En 2001, 2 958 600 habitants.

Langue Officielle

L’anglais et le gallois.

Langue parlée

80% des Gallois sont de purs anglophones. Le gallois a toutefois eu quelque influence - tournures, vocabulaire - sur l’anglais de la région (Welsh English). Sur les 18,8% de gaélisants, seuls 5,6% ne parlent que le gallois (celtique insulaire). La décrue de la langue traditionnelle est constante depuis le XIXe siècle, mais les autorités ont mis en place des mesures visant à assurer son maintien (le nombre de locuteurs est stable depuis 10 ans).

Peuple

Des Ibères, puis des Celtes brittoniques, des Irlandais, puis des Saxons, des Normands…

Religion

L’Eglise anglicane du pays de Galles et l’Eglise catholique se partagent l’essentiel des fidèles (pas très fidèles : le taux de pratique gallois est le plus faible de Grande-Bretagne). Les catholiques étant souvent originaires d’Irlande. En outre, l’Eglise presbytérienne, l’Union des indépendants et l’Union baptiste témoignent d’un certain non-conformisme local.

Calendrier des Fêtes

1er mars : Saint David’s Day. Saint David (VIe siècle) est le patron du pays de Galles ; ses symboles sont le poireau et la jonquille.

Histoire

C’est sous Vespasien (69-79) que les Cymry (populations celtes du pays de Galles) sont assujetties à l’Empire. Rome bâtit quelques places fortes dans l’ouest et le sud du pays, puis se retire au Ve siècle. Bientôt (VIe siècle), sous la poussée des Saxons, des Celtes de Grande-Bretagne trouvent refuge dans les montagnes galloises, où ils renforcent les Cymry. Les Saxons buttent contre une résistance farouche.
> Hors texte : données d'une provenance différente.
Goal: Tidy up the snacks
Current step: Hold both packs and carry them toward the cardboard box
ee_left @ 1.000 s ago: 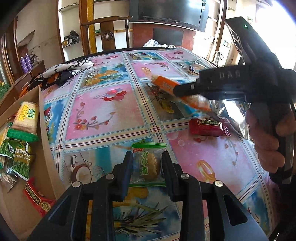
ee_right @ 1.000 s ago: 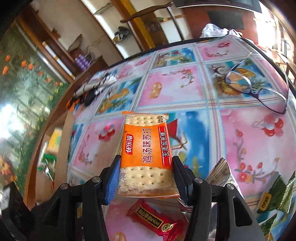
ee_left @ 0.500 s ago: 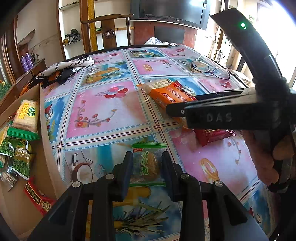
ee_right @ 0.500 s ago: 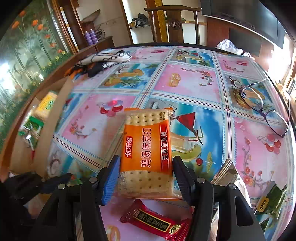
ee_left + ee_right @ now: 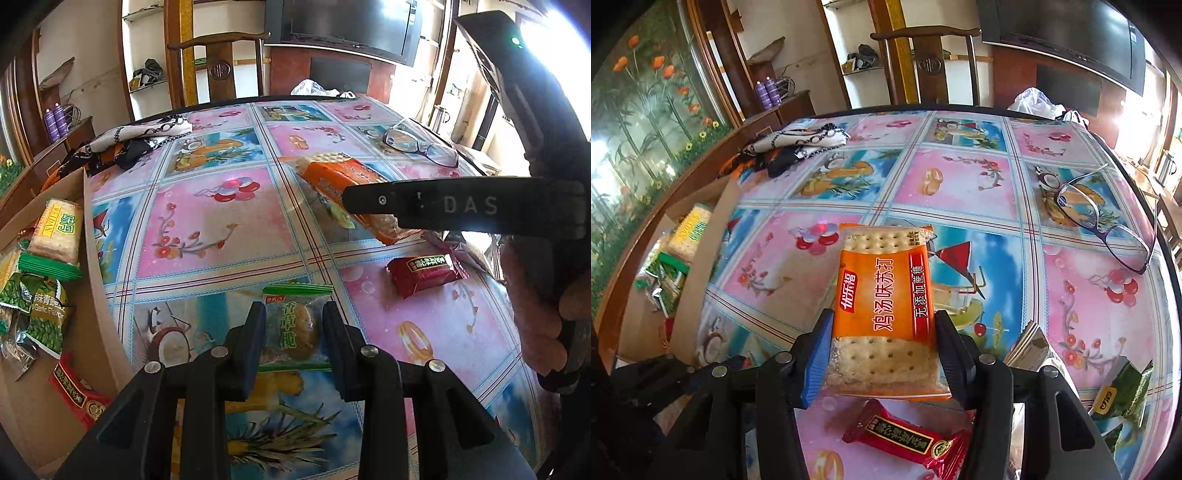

Au XIe siècle, les Normands seront plus heureux et Guillaume le Conquérant ébranle le bastion gallois ; il distribue une partie des terres conquises à ses barons. Le français et le latin s’implantent alors. Au milieu du XIIIe siècle, Llywelyn ap Gruffydd (de Gwynedd, 1228-1282), dernier prince indépendant, se fait proclamer Prince de Galles. Les autres princes gallois apprécient modérément, et d’autant moins que Llywelyn a fait reconnaitre sa dignité par le roi d’Angleterre (auprès de qui eux faisaient office de potiches). Mais le Gallois commet une série d’erreurs politiques et se laisse entrainer dans une révolte contre Edouard 1er d’Angleterre (1272-1307). Celui-ci emploie les grands moyens pour mettre au pas les insurgés. Llywelyn est tué dans une embuscade. Le pays de Galles est conquis (1283). Llywelyn y gagne le surnom de « the Last ». Les Tudor ne sauront pas gré aux Gallois de leur appui. En 1536 et 1543, les lois d’Union annexent le pays à l’Angleterre. C’est vers cette époque que l’héritier de la couronne anglaise prend le titre de « Prince de Galles ». Les coutumes et l’usage de la langue traditionnelle sont interdits. L’aristocratie se met à l’anglais. Le peuple continue à parler sa langue (une traduction de la Bible en gallois vient justifier cette attitude ; les écoles gaélisantes demeurent nombreuses).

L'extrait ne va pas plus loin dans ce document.